• **Aim of the exercise**
Starting at the line that contains "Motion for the" and stopping after the last line, set down the listing exactly as it is. Add nothing.
Material provided Start Marker
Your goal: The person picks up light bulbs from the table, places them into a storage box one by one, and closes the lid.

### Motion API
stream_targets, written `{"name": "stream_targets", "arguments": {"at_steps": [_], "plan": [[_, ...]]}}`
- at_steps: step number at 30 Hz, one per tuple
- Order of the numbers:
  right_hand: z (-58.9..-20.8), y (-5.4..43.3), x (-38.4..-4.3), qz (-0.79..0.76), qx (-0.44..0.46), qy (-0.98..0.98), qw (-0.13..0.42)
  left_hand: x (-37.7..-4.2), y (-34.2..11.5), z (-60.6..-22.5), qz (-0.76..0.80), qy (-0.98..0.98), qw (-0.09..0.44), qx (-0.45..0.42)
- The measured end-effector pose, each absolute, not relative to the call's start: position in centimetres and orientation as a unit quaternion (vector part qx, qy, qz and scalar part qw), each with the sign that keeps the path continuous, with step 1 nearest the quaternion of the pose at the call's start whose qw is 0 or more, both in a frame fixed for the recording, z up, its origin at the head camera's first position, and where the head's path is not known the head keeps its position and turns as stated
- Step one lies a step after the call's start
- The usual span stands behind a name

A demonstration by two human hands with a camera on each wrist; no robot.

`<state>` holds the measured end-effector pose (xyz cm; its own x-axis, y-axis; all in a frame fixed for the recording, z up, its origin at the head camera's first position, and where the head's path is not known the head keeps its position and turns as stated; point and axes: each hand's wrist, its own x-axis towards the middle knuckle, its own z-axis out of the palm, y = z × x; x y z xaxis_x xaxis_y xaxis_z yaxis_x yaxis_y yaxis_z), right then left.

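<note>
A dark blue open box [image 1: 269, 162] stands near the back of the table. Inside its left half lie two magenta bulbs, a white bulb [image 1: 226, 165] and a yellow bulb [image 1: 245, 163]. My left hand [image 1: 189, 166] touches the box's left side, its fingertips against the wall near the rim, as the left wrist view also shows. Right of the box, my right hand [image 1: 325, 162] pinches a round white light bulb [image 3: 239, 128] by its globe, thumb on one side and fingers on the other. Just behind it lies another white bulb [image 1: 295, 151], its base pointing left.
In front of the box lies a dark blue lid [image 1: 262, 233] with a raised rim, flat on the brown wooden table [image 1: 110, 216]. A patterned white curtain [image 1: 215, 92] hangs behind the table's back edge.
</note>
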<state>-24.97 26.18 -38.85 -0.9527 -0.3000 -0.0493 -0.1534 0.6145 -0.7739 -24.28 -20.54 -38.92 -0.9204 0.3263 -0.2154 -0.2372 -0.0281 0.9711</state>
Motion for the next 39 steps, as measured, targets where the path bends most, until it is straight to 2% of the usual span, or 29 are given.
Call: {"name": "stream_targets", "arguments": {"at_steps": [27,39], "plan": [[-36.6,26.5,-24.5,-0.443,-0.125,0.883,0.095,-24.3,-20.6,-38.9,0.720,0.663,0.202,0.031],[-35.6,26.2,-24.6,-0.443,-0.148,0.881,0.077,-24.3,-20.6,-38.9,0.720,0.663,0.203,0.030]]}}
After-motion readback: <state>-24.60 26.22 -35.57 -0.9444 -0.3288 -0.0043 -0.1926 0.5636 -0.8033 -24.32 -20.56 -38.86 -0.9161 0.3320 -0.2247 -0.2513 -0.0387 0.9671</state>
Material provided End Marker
• **Solution for this problem**
Motion for the next 39 steps, as measured, targets where the path bends most, until it is straight to 2% of the usual span, or 29 are given.
Call: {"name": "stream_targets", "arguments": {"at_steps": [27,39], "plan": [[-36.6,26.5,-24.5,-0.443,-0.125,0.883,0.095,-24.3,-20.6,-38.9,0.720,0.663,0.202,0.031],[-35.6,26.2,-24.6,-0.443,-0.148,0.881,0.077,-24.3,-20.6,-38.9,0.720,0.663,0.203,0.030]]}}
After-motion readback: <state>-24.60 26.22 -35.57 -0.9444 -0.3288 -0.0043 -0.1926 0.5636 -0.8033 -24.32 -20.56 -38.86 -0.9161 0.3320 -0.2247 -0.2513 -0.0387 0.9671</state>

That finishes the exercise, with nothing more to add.